Exercise prompt:
Pictures are to be dropped from the copy. Retype the listing exactly.

Exercise data:
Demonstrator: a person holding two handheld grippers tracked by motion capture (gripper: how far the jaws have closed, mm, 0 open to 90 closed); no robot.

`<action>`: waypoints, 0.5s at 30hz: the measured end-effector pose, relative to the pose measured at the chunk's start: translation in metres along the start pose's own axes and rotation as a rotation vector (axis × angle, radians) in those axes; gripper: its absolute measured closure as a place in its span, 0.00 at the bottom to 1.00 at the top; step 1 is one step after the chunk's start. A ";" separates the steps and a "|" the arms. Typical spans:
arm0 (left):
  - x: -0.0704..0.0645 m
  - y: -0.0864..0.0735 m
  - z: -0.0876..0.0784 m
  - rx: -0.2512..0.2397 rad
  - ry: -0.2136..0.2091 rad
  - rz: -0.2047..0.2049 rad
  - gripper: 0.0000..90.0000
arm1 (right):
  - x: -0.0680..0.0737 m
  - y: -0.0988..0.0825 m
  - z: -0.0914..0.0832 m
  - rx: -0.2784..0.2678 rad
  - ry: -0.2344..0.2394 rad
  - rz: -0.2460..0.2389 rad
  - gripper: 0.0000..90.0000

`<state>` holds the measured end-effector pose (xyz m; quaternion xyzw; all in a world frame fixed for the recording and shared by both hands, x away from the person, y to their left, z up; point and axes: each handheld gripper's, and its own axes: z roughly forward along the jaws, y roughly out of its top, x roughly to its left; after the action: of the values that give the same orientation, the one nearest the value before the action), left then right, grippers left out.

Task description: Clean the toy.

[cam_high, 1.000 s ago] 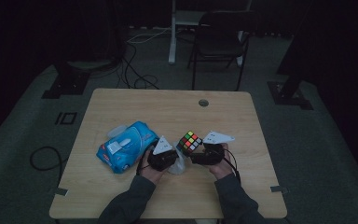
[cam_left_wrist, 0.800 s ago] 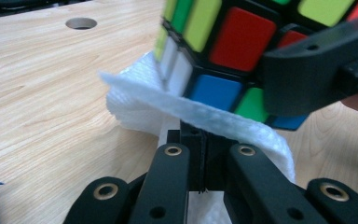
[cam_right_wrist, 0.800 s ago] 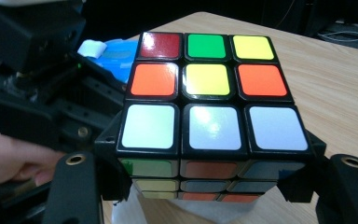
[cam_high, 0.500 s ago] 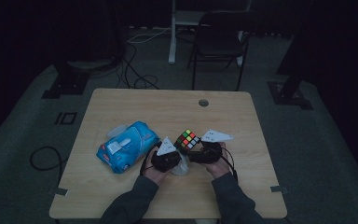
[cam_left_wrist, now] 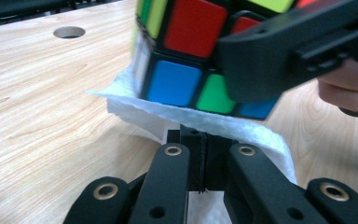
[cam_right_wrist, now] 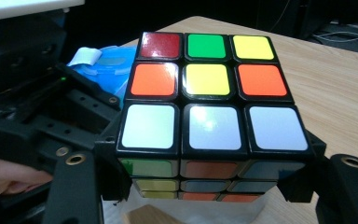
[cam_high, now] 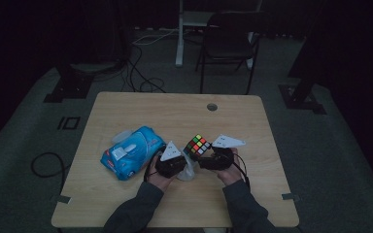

Task solution:
Demonstrator: a person holding two handheld grippers tracked by motion capture (gripper: how far the jaws have closed, mm, 0 open to 90 closed); no robot.

`<action>`: waypoints, 0.5s at 30hz: the measured end-effector pose, relative to the pose measured at the chunk's start: translation in metres along the start pose's own axes and rotation as a rotation vector (axis × angle, radians) in those axes; gripper: its absolute measured closure as a place in its span, 0.00 at the bottom to 1.00 at the top; step 1 is one step after the chunk's start. A ";" separates the steps and a "|" the arms. Typical spans:
arm0 (left):
  - x: -0.0704..0.0645 m
  - y: -0.0864..0.0735 m
  - z: -0.0876..0.0784 m
  - rx: -0.2512..0.2397 rad
  - ry: -0.2136..0.2091 rad
  - rz: -0.2047..0.2049 rad
  - gripper: 0.0000..90.0000
arm1 (right):
  - x: -0.0680..0.0737 m
  - y: -0.0988..0.0825 m
  - z: -0.0914..0.0832 m
  - rx: -0.2784..0.2678 rad
  - ry: -0.2344..0.2394 rad
  - rz: -0.2460..0.2389 rad
  - gripper: 0.0000..90.0000

`<state>` holds the measured end-effector pose (xyz m; quaternion xyzw; all in a world frame fixed for the recording and shared by both hands, x away from the person, y to their left, z up; point and axes: each handheld gripper's, and its own axes: z roughly forward along the jaws, y roughly out of its top, x roughly to its left; after the action: of the values that give the same orientation, the one nearest the value before the action), left then right, grippers left out.

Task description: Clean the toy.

[cam_high, 1.000 s ago] 
[cam_left_wrist, 0.800 s ago] 
[cam_right_wrist, 0.800 s ago] 
[cam_high, 0.500 s ago] 
[cam_left_wrist, now] 
[cam_right_wrist, now] 
[cam_high, now] 

The answer contains nothing more.